Сотни свежеприбывших узников расположились там на ночлег, совсем недалеко от отхожего места. Мощный взрыв снес все подчистую.
11
Тибор не видел листовок, дождем падавших в ту ночь. Почти все подобрали охранники, тем не менее узникам удалось урвать несколько, когда охранники, опасаясь бомбежки, покинули посты и спрятались в бараках. Однако с неба спустилась лишь бумага, предупреждавшая нацистов, что союзники рядом и что заключенных лучше не трогать. Все в блоке Тибора сразу же заговорили про американцев и про то, что они скоро освободят Маутхаузен. Тибор не спешил радоваться: этому слуху было уже несколько месяцев, но американцы так до сих пор и не появились.
Задолго до жужжания самолетных движков лагерь забросил обычную рутину и погрузился в странное, угнетающее состояние какого-то онемения. Станки в мастерских молчали. Неслышны были сверла и пилы. В карьере остались разве что птицы, задорно купавшиеся в лужах. Трясущиеся психи столпились возле бараков и орали, однако их выступления оставались без ответа пуль охранников, которые смотрели в другом направлении, на маленькие узелки людей, собравшихся молиться. При обычном положении дел сумасшедших давно бы уже перестреляли словно мелкую дичь. Запах гниющих человеческих тел доминировал над всеми другими, от него было не скрыться, он проник в каждое здание, в каждую ноздрю.
Груда тел позади барака Тибора выросла почти до крыши; их был так много, что они, казалось, слились в единое, огромное, паукообразное существо с сотнями переломанных рук и ног. Жирные крысы разрывали дыры в телах, которые безостановочно пожирали, и устраивали там норы. Проницательные хищники так обнаглели, что их уже не пугало появление людей. Тибор кричал на них и топал ногами, но они как ни в чем не бывало перебегали от одного трупа к другому. Ясно было, что теперь мертвыми владели они, а живые были просто досадными помехами. Наблюдая за вакханалией, Тибор понимал: крыса – безжалостный паразит. Люди были для него такими же животными, их плоть – таким же мясом. Крыса – гадкая, злобная тварь, и Тибор наивно ошибался, ассоциируя себя с ней.
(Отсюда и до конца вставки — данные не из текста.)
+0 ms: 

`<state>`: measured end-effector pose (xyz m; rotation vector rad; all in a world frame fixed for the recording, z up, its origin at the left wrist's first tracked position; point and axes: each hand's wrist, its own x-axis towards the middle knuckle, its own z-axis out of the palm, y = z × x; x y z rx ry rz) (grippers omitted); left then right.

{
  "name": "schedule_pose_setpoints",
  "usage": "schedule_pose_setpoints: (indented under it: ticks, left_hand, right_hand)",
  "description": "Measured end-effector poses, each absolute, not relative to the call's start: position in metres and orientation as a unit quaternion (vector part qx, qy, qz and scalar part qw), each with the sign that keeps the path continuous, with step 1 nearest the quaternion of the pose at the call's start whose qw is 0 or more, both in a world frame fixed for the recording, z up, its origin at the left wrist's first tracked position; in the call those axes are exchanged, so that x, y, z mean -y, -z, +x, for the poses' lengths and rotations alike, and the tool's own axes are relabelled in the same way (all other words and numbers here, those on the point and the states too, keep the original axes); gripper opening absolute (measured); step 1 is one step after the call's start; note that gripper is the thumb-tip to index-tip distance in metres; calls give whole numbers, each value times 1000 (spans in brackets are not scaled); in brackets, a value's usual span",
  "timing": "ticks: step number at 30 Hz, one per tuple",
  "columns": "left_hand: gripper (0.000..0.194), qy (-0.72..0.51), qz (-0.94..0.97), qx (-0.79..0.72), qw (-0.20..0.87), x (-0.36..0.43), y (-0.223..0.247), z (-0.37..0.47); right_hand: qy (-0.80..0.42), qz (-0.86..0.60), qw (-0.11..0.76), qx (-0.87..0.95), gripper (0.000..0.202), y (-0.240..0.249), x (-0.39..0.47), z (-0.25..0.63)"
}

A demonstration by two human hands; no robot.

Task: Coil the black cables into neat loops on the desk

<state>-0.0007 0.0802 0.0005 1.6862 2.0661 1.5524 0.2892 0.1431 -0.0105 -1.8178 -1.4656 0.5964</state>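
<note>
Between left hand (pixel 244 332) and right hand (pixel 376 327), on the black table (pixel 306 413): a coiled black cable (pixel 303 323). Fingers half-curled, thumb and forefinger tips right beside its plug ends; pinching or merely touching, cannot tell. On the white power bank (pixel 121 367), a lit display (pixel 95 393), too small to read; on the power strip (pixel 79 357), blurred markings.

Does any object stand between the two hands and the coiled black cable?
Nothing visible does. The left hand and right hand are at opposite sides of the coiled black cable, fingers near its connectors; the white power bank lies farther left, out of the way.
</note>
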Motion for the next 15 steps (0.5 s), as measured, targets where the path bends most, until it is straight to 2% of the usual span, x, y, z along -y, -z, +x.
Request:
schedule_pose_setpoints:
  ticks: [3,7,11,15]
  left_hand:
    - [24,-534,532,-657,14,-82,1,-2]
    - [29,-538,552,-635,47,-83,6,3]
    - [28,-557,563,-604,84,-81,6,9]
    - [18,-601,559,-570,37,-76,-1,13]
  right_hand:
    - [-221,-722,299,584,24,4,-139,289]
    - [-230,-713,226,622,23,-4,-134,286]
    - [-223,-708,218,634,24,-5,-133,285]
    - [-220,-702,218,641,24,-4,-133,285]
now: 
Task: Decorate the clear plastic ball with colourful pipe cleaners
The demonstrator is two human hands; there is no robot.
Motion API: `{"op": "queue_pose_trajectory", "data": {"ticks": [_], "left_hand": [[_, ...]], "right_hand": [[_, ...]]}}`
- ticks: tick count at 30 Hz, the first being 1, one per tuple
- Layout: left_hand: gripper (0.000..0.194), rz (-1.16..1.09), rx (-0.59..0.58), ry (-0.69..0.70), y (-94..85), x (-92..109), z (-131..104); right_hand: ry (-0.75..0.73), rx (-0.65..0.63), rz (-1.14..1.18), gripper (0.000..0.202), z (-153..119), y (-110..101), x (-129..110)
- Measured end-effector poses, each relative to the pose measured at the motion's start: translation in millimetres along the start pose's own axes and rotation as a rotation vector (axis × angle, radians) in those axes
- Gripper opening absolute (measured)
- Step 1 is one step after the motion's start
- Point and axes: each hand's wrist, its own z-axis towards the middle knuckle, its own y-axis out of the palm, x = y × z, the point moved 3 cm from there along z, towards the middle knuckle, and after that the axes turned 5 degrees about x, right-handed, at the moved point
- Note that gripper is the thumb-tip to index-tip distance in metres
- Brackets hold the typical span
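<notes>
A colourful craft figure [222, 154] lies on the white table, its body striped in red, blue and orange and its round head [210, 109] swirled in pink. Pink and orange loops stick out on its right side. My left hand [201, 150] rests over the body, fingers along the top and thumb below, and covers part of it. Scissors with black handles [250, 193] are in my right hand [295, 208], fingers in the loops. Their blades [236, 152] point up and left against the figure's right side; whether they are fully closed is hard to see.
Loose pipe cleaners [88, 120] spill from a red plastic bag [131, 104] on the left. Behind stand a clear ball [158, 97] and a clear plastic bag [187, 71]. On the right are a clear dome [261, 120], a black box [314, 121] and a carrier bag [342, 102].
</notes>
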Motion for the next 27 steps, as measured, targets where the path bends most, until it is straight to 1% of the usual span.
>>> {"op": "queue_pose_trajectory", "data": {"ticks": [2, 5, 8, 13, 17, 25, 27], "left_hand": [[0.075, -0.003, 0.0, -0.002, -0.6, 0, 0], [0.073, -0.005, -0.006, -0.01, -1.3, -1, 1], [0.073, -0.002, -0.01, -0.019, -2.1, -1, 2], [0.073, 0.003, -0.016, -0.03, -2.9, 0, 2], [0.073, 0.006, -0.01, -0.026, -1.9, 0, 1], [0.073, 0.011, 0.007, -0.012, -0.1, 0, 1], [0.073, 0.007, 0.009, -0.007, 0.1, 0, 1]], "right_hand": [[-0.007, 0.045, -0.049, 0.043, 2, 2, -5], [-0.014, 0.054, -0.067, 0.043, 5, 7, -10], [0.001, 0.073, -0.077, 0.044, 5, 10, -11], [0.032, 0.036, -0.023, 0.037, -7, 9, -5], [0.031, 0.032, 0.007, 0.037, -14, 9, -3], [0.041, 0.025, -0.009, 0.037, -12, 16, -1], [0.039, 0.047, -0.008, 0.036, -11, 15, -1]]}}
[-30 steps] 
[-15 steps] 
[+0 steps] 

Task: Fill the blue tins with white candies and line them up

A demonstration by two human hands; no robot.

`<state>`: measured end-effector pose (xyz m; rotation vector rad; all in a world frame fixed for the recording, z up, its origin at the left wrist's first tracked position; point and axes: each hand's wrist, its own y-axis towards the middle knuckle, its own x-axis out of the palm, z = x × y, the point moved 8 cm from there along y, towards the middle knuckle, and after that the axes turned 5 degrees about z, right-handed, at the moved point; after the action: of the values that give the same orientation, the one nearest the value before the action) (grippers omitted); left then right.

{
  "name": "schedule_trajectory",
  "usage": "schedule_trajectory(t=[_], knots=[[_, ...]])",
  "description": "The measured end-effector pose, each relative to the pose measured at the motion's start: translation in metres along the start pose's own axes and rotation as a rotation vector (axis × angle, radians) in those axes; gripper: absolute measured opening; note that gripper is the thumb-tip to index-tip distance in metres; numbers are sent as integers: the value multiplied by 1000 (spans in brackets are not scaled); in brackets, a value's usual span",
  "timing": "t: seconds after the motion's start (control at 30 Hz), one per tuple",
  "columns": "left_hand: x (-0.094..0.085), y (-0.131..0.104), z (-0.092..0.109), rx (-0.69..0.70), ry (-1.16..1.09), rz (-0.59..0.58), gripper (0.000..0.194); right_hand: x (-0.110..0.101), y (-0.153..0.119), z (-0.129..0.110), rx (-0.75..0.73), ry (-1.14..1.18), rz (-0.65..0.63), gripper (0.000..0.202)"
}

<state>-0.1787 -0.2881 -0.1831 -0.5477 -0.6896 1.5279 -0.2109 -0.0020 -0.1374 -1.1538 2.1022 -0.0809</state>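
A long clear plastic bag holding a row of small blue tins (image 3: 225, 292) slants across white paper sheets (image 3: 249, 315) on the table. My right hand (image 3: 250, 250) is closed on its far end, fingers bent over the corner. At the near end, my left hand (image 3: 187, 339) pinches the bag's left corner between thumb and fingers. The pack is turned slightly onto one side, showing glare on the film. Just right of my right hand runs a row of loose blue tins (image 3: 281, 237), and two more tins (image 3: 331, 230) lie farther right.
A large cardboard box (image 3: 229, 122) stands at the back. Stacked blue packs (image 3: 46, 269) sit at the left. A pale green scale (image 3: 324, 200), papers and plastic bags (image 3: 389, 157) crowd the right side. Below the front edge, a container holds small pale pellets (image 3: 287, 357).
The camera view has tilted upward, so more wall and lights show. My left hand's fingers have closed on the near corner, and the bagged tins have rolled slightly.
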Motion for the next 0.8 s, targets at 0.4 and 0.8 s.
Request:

Крысы, мертвые, падаль и паралич, поглотившие жизнь в лагере, разбили Тибора. Но куда больше его угнетало то, что уже несколько недель он не видел ни Имре, ни Алекса. Оба как сквозь землю провалились.
Тибор научился избегать ежедневные собрания, но, потеряв контакт с братом, добровольно вернулся на переклички. Раз за разом он шарил глазами по площади, искал брата и Алекса. Их нигде не было. Тибор сделал то, что могло разозлить капо: проскочил в их барак и спросил двух взрослых, не знают ли они, что случилось с двумя молодыми венграми. Ответом ему были пустые выражения лиц. Он забрался под койки и пролежал там всю ночь, надеясь, что ребята вернутся. Не вернулись.
Так была ли какая-то связь между синяками и порезами на лице Имре и его пропажей? Он что, разозлил кого-то из капо или охранников? Или его просто забрали из лагеря вместе с другими венграми? Спросить было некого. Внезапно мелькнула ужасная мысль: проверить груду трупов за бараками. Тибор моментально отогнал ее.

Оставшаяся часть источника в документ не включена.